La décision du ministre de l’Économie, prise malgré les réserves exprimées par la Direction générale de l’armement (DGA), a immédiatement déclenché des réactions virulentes. La DGA préconisait en effet l’entrée au capital de Bpifrance comme actionnaire minoritaire, une mesure de sauvegarde qui n’a pas été retenue dans l’accord final. Le groupe Loar affirme détenir désormais la totalité des parts et des droits de vote.
Cette cession est perçue par une partie de la classe politique comme une atteinte à la souveraineté industrielle et stratégique de la France. Des voix s’élèvent pour dénoncer un transfert de technologie sensible dans un contexte géopolitique tendu, accusant l’exécutif de brader un patrimoine national sans garanties suffisantes. Les critiques fustigent une décision qualifiée de « suicidaire » pour l’autonomie de la défense française, arguant que le renforcement des capacités militaires devrait au contraire conduire à un plus grand contrôle des fleurons industriels.

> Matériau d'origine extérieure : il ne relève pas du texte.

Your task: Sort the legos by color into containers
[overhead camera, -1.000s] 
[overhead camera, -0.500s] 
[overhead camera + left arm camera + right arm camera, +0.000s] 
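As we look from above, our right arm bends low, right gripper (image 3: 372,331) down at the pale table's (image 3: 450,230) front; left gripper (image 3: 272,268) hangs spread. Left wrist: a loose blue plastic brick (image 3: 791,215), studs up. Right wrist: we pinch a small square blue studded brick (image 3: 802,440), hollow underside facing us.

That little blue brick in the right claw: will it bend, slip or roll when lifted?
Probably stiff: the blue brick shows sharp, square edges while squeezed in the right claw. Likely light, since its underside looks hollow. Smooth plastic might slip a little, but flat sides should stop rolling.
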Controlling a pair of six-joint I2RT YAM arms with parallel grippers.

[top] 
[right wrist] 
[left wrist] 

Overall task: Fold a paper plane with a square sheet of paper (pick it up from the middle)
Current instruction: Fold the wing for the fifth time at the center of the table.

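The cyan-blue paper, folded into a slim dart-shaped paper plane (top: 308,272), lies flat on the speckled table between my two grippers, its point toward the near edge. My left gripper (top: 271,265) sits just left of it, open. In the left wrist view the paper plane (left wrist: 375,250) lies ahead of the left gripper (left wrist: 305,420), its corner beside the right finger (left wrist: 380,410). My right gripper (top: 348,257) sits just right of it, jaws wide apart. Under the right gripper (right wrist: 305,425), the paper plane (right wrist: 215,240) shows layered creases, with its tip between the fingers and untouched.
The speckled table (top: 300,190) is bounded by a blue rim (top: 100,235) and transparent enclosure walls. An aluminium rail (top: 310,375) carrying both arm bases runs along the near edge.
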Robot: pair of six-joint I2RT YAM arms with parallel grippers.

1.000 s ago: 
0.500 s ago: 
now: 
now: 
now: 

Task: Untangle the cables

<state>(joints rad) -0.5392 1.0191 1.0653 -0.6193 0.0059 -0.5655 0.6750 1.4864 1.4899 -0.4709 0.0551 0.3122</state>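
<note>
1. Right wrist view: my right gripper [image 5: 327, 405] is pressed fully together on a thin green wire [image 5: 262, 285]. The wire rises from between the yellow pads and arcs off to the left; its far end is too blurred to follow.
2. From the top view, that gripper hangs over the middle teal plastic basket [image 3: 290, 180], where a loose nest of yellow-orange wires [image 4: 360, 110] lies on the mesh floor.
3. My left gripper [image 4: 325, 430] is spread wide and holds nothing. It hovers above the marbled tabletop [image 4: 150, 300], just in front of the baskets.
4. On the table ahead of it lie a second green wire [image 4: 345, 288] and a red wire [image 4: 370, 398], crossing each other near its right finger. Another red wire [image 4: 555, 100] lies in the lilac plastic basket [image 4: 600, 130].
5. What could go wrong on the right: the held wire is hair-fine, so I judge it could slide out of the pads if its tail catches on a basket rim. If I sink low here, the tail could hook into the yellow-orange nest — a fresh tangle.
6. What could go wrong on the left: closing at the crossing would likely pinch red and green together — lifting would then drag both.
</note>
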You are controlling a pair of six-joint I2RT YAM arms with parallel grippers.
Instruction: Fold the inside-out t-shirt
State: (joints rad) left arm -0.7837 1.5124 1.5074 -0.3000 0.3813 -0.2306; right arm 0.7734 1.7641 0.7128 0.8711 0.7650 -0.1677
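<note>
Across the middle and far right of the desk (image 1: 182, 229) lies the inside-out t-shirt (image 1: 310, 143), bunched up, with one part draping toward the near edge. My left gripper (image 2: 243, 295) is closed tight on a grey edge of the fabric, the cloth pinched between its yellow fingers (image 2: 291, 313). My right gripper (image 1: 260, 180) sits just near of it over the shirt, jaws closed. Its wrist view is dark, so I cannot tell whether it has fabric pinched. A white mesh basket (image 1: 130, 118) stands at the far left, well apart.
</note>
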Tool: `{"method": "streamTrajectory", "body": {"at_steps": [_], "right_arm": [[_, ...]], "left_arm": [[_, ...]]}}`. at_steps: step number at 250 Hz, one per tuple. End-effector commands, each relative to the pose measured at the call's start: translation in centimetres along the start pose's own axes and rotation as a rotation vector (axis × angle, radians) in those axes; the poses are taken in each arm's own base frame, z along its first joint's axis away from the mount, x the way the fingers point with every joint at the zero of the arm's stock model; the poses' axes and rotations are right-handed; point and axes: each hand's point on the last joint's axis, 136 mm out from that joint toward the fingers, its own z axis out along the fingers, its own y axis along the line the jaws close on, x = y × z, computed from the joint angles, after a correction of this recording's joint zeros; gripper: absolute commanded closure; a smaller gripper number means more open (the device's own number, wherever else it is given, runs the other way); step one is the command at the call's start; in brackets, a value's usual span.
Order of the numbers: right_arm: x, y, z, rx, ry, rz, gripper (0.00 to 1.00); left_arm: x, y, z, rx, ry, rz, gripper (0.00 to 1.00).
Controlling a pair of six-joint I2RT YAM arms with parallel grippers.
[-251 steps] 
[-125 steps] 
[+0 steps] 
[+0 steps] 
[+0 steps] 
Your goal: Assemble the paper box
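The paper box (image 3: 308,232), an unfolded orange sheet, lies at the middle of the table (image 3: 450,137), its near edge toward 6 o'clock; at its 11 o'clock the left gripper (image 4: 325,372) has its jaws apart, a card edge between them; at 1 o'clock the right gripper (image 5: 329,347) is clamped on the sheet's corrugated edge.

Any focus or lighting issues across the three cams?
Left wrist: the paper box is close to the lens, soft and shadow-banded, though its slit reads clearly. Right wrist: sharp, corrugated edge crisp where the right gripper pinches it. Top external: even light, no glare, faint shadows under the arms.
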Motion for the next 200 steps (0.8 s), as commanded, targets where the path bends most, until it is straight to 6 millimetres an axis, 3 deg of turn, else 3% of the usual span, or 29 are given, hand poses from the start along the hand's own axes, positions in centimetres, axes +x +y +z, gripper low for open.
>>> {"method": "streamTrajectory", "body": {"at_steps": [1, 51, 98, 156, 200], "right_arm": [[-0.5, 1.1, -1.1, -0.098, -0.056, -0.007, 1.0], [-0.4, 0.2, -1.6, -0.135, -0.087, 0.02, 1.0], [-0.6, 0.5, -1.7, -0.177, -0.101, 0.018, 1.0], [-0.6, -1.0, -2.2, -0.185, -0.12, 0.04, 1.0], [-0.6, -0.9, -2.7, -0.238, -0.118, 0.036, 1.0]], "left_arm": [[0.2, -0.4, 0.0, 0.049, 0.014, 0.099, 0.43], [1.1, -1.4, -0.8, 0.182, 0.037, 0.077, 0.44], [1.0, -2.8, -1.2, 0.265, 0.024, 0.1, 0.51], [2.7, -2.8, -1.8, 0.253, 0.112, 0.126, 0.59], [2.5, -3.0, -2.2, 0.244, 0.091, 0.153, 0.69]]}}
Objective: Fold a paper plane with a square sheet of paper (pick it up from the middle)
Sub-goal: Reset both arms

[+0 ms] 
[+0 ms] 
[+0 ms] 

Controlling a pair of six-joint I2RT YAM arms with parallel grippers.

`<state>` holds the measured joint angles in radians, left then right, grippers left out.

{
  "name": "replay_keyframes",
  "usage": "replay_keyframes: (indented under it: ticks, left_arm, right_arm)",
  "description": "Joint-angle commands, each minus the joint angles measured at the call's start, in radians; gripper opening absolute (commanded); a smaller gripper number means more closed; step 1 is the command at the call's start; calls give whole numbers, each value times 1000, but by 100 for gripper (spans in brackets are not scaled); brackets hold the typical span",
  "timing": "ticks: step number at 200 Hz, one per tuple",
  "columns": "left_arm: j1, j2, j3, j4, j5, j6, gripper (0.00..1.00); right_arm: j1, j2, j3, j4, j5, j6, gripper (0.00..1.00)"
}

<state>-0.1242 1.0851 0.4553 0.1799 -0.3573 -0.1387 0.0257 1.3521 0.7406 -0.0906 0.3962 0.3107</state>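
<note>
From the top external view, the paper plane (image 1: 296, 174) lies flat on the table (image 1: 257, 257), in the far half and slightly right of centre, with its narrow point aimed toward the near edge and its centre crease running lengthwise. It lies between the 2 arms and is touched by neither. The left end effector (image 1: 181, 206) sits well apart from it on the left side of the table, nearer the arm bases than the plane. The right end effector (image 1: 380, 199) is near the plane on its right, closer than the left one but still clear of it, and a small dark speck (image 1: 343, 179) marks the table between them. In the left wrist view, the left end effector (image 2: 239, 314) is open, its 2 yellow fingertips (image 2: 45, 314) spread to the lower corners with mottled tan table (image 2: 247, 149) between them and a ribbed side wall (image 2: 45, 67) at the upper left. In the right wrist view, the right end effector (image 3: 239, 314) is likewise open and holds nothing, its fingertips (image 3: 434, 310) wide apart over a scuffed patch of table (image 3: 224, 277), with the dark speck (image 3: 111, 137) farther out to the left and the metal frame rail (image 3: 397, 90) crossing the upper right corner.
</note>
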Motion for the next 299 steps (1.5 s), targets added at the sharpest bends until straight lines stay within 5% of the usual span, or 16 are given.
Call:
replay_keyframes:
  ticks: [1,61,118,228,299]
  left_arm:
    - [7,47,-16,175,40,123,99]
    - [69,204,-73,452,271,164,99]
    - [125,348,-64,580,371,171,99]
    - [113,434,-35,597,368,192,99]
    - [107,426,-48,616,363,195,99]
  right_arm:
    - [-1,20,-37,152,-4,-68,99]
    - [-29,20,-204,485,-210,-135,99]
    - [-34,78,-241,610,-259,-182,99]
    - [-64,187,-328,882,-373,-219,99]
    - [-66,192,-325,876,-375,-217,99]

Face à la polémique, le gouvernement se défend en mettant en avant un examen rigoureux dans le cadre du contrôle des investissements étrangers. Bercy assure que l’opération est assortie de conditions strictes, incluant le maintien des activités sur le sol national et un plan de modernisation des outils de production. L’État conserverait par ailleurs un levier de surveillance via l’acquisition d’une « action de préférence », lui conférant un droit de regard sur les actifs stratégiques de l’entreprise.
Malgré ces assurances, le débat dépasse les clivages traditionnels, cristallisant les craintes d’une érosion du tissu industriel français et d’une dépendance accrue vis-à-vis d’alliances extérieures. L’affaire relance le débat sur les moyens de protéger les secteurs jugés vitaux pour l’indépendance nationale, alors que les tensions internationales redessinent les priorités économiques et sécuritaires.